Hari itu hujan turun sejak jam ketiga.
Langit abu-abu, suara gerimis mengetuk jendela ruang kelas, dan bau tanah basah menyelinap masuk lewat celah udara.
Saat bel pulang berbunyi, sebagian besar siswa sudah pulang cepat. Tapi Riku masih duduk di mejanya, menatap buku catatan yang sudah lama tak disentuh.
Hanazono datang lima menit kemudian, mengenakan jaket tipis dan rambut sedikit basah.
“Lo belum pulang?”
“Payungku ketinggalan… Lagian aku gak terlalu suka hujan.”
“Kenapa?”
“Karena... dingin.”
Hanazono mengangkat alis, lalu berjalan ke arah jendela. Dia duduk di tepi, menatap hujan di luar dengan wajah datar yang... entah kenapa terasa tenang.
“…Tapi gue suka.”
“Hah?”
“Hujan. Rasanya… adem. Sunyi. Kayak… lo bisa mikir lebih jernih.”
Riku berdiri pelan, berjalan mendekat. Kini mereka duduk bersebelahan di dekat jendela. Jarak mereka hanya sejengkal.
“…Apa yang kamu pikirin?” tanya Riku pelan.
Hanazono tidak langsung menjawab. Matanya menatap titik jauh di antara rintik hujan.

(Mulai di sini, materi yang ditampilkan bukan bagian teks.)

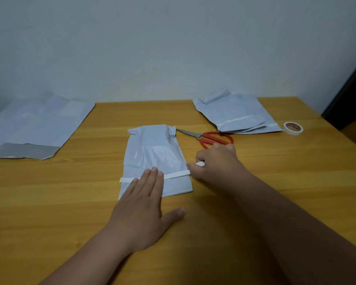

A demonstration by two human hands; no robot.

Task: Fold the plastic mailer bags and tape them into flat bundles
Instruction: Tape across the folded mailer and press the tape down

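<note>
Folded pale-blue plastic mailer bag (152,159) lies flat near the middle of the yellow wooden counter (255,202), with a strip of white tape (176,175) running across its near end. The left hand (141,206) presses on the bag and tape with straight, flat fingers. The right hand (216,164) sits at the bag's right edge, fingers curled, pinching the tape's right end. Just behind it lie red-handled metal scissors (210,137). A loose pile of pale-blue mailer bags (236,113) rests toward the far right corner, with a white tape roll (293,128) just beside it. A larger flat pale-blue mailer bag (33,124) overhangs the far left edge.
</note>
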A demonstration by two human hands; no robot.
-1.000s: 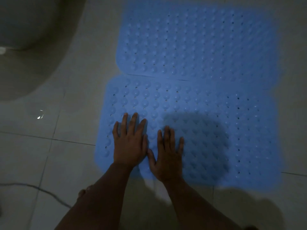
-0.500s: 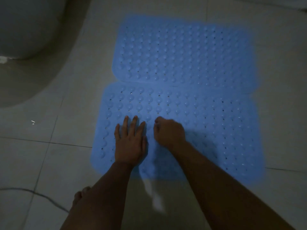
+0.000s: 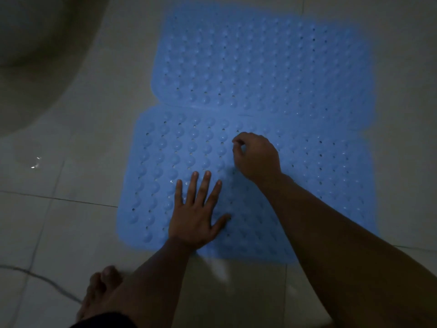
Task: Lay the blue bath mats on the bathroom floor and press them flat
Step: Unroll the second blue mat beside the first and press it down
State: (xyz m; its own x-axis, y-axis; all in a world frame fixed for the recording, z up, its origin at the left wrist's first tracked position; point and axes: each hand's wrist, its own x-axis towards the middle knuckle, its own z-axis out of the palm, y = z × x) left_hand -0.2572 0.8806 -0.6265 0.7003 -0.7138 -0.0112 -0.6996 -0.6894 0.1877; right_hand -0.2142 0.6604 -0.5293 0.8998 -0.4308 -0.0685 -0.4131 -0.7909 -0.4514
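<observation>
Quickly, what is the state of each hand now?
Left hand: open, fingers spread flat on the near blue mat.
Right hand: fingers curled on that mat; a pinch cannot be told.

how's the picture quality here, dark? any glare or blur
Head view: dim overall with a bluish cast, so the two blue mats, near mat and far mat, look soft-edged; one small bright glint on the wet floor tile; the bare foot at the bottom edge is blurred; the left hand lies flat and the right hand curled, both dark but readable.
</observation>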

“…Kalau gue bilang gue beneran nulis surat waktu itu, lo bakal percaya?”
“…Surat cinta itu?”
Hanazono mengangguk. Perlahan. Tapi pasti.

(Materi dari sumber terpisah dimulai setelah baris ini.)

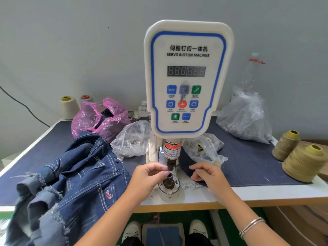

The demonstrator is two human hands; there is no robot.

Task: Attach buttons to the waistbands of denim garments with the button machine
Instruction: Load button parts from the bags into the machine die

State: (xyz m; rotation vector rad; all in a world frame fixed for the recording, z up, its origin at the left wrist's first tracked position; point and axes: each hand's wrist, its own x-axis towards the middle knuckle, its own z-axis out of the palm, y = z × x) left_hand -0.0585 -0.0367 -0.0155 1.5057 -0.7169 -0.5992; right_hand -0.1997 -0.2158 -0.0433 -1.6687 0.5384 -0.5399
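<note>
Denim garment [74, 176]: lying left of machine, soft, floppy; grip by stiff waistband.
L hand [148, 176]: fingertips pinching at lower die [170, 176], prob. loading button.
R hand [206, 173]: curling on dark cloth edge.

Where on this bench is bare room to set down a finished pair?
Free: the blue mat between the clear bags and the thread cones, and the far-left mat behind the denim garments. Crowded: around the button machine, with bags and both hands.
</note>
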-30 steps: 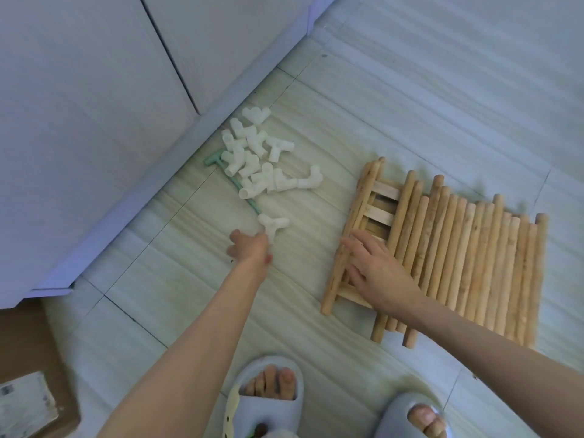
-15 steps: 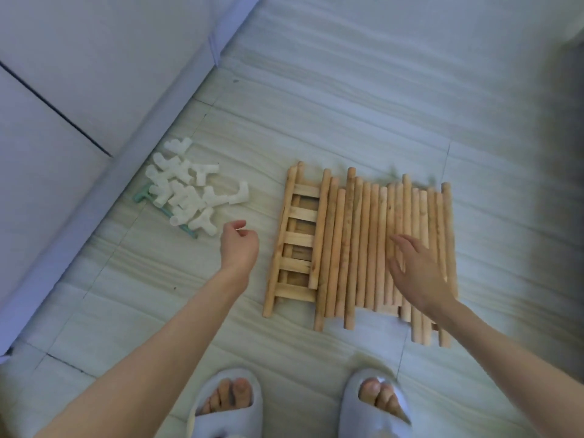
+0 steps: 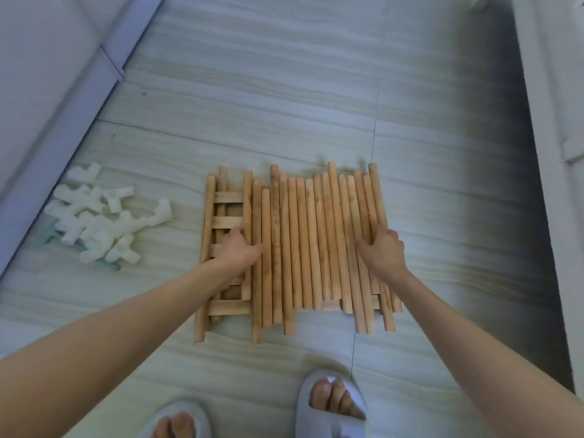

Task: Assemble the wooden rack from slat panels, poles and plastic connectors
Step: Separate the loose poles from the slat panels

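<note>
Item: loose poles point(image 3: 316, 248), a row lying side by side on the floor point(image 3: 316, 90), ends uneven. They rest over a slat panel point(image 3: 226, 222), whose cross slats show bare to the left of the row; a slat end also peeks out beneath the near ends on the right.

Left hand point(image 3: 241, 248): on the row's left edge, where poles meet the panel rail. Fingers point(image 3: 235, 233) curled against the wood; whether they wrap a pole or only press on it cannot be told.

Right hand point(image 3: 384, 248): on the row's right edge. Fingers point(image 3: 379, 230) bent and laid over the outermost poles, knuckles up; a full grip cannot be confirmed.

Connectors point(image 3: 94, 222): white plastic elbows and tees in a heap, well left of the left-hand fingers, near the wall base. Something teal lies under the heap; its kind cannot be told.

Slippers point(image 3: 331, 409): pale, open-toed, near edge of view.

Step in hand (judged): gathering or shifting the poles between both hands, probably to free the panel beneath. To do it well: press inward evenly from both sides so round poles do not roll apart; keep palms low; move the row as one block rather than lifting it at the middle; level the ragged ends before lifting.

Markings: no brand, label or writing legible on any part.
</note>
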Demonstrator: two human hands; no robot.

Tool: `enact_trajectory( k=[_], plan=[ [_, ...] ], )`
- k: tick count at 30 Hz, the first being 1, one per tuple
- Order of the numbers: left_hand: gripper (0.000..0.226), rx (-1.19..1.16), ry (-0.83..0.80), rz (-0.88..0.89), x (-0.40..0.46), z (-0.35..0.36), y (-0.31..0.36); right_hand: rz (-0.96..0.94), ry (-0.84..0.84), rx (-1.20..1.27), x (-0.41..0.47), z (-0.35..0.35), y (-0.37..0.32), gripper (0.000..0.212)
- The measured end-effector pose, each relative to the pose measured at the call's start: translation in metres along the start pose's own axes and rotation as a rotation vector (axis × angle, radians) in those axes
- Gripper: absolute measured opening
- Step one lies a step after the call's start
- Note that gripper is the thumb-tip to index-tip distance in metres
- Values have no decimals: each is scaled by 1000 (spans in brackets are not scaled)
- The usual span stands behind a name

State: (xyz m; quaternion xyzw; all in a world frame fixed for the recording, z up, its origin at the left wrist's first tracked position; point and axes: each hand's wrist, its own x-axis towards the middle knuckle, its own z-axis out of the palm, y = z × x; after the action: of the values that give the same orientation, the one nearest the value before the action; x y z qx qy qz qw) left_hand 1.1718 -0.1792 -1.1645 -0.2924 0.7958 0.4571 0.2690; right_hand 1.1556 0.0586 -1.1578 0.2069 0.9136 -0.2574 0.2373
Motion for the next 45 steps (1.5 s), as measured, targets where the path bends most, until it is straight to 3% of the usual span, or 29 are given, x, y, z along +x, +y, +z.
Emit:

“…Awalnya gue malu. Jadi gue bilang salah kirim. Tapi sekarang… gue gak mau bilang itu bohong lagi.”
Suara hujan terasa makin pelan. Atau mungkin, detak jantung Riku yang jadi terlalu kencang.

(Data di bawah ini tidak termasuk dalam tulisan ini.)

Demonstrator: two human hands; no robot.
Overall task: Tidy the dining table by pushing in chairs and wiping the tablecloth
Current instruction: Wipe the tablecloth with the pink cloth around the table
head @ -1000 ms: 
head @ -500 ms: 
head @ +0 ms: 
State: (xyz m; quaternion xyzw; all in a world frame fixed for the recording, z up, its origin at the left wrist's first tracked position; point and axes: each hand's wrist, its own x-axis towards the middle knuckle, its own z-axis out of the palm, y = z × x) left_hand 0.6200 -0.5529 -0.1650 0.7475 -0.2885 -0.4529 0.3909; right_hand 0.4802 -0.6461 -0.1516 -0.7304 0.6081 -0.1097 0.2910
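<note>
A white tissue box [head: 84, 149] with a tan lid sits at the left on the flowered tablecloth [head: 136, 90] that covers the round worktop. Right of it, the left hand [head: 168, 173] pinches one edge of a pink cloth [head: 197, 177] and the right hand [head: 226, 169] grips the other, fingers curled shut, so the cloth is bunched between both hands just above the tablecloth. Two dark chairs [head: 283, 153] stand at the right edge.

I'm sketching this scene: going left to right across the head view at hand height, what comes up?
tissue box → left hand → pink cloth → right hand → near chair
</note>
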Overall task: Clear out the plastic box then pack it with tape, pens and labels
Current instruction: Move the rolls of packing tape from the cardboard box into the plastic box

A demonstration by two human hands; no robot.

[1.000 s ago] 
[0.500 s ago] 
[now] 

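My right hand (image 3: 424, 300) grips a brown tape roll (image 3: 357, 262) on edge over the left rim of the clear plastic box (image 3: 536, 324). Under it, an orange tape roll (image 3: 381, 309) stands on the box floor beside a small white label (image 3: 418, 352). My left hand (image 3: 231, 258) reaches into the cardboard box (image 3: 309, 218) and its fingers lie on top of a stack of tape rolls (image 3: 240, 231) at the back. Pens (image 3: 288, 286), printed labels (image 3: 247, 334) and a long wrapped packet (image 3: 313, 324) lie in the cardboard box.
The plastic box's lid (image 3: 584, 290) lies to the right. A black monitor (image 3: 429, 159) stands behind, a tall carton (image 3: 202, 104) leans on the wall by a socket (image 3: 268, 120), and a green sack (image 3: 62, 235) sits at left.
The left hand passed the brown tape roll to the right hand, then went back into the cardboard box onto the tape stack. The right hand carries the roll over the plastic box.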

“…Aku percaya,” jawabnya pelan.
Hanazono menoleh. Mata mereka bertemu.
“…Gue gak jago ngomong manis. Bahkan kadang gue terlalu kasar. Tapi... kalo lo bisa tahan semua itu, mungkin… gue bisa coba lebih pelan-pelan.”
Riku tersenyum kecil.
“Pelan-pelan juga gak apa-apa. Aku... juga belum ngerti perasaan ini sepenuhnya.”
Hanazono menunduk sedikit. Wajahnya merah. Tangannya mengepal di pangkuan.
“…Kalau lo ngomong kayak gitu terus, gue bisa suka beneran, tahu.”
Kali ini, bukan tonjokan yang datang. Tapi keheningan. Dan sebuah jarak yang tiba-tiba terasa terlalu sempit… tapi juga terlalu nyaman untuk dijauhkan.